--- The data Enclosed Below ---
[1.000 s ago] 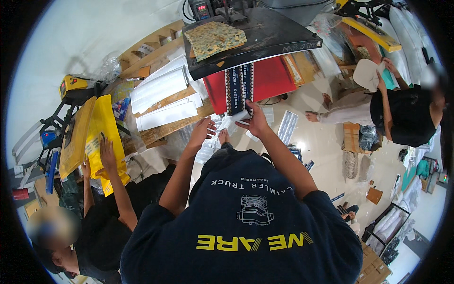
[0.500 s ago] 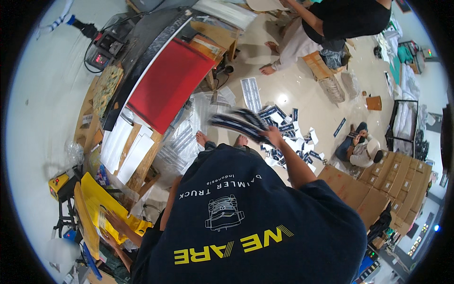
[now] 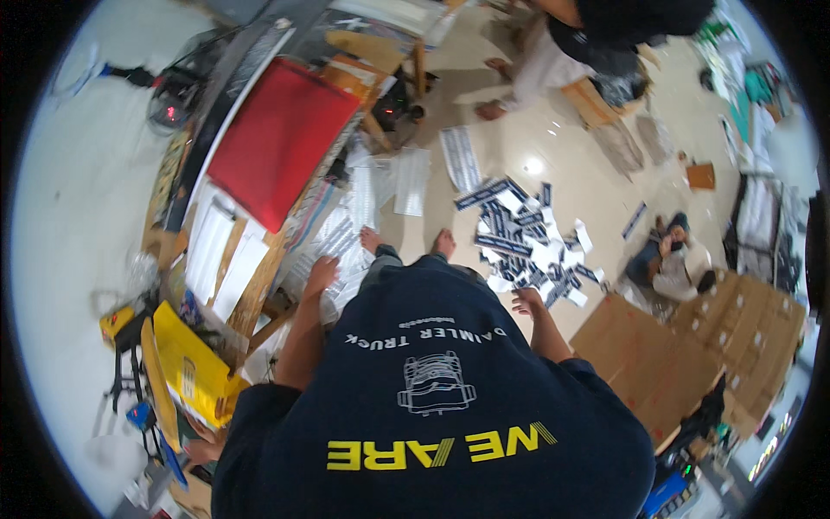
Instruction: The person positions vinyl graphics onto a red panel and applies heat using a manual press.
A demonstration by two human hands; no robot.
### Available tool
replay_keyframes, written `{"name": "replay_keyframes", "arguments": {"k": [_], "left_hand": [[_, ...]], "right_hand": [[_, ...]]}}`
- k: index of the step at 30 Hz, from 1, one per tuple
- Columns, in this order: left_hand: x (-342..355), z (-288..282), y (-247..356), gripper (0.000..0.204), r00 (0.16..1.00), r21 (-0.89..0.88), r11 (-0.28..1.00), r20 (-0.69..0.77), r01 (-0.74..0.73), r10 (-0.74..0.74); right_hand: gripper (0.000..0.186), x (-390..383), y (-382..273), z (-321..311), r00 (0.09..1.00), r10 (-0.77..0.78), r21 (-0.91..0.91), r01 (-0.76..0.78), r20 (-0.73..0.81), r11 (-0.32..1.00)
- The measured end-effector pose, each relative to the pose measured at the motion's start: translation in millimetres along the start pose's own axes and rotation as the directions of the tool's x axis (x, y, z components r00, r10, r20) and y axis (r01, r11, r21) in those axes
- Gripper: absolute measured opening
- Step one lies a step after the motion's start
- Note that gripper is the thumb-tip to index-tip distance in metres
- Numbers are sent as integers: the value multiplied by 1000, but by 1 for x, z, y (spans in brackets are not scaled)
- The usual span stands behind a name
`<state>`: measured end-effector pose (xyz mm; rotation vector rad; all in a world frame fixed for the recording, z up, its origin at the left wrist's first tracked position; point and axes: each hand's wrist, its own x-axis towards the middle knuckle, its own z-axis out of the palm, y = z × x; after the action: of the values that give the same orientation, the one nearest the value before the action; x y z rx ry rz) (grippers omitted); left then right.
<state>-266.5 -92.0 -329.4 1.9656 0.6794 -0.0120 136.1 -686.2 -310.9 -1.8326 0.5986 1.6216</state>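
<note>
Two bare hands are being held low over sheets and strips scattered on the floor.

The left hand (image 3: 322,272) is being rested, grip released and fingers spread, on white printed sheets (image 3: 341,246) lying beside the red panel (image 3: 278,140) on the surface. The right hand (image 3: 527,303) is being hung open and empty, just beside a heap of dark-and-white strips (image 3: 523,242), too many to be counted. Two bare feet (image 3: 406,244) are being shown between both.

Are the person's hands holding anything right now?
No. The right hand hangs open above the scattered strips; the left hand rests open on paper sheets.
</note>
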Motion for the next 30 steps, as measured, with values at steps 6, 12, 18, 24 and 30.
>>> {"name": "replay_keyframes", "arguments": {"k": [6,12,18,24,30], "left_hand": [[71,54,105,36,949,-296,904,161,309,-272],[58,51,203,39,940,-71,942,-73,328,-333],[-41,38,149,39,726,-391,830,-420,397,-545],[-77,-31,132,51,502,-117,772,-697,624,-512],[-68,-158,125,64,451,39,740,-813,672,-367]], "right_hand": [[33,-14,-157,104,768,-600,-663,570,222,485],[28,44,-232,62,309,-619,-672,529,722,-519],[32,61,-286,67,582,-144,-477,471,800,-742],[34,111,-338,72,603,-197,-616,639,773,-460],[21,-1,-410,219,755,-410,-735,632,512,246]]}}
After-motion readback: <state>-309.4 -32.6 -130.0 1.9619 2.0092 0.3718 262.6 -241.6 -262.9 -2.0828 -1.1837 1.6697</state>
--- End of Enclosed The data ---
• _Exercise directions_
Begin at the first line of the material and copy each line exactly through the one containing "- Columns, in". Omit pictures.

• _Result of this exercise_
[1.000 s ago] 
[0.500 s ago] 
[now] 
Instruction: The person positions vinyl graphics onto a red panel and applies heat using a manual press.
A demonstration by two human hands; no robot.
### Available tool
replay_keyframes, written `{"name": "replay_keyframes", "arguments": {"k": [_], "left_hand": [[_, ...]], "right_hand": [[_, ...]]}}`
- k: index of the step at 30 Hz, from 1, one per tuple
- Columns, in this order: left_hand: x (-342..355), z (-288..282), y (-247..356), gripper (0.000..0.204), r00 (0.16..1.00), r21 (-0.89..0.88), r11 (-0.28..1.00), r20 (-0.69..0.77), r01 (-0.74..0.73), r10 (-0.74..0.74); right_hand: gripper (0.000..0.186), x (-390..383), y (-382..273), z (-321..311), r00 (0.09..1.00), r10 (-0.77..0.78), r21 (-0.91..0.91), r01 (-0.76..0.78), r20 (-0.73..0.81), r11 (-0.32..1.00)

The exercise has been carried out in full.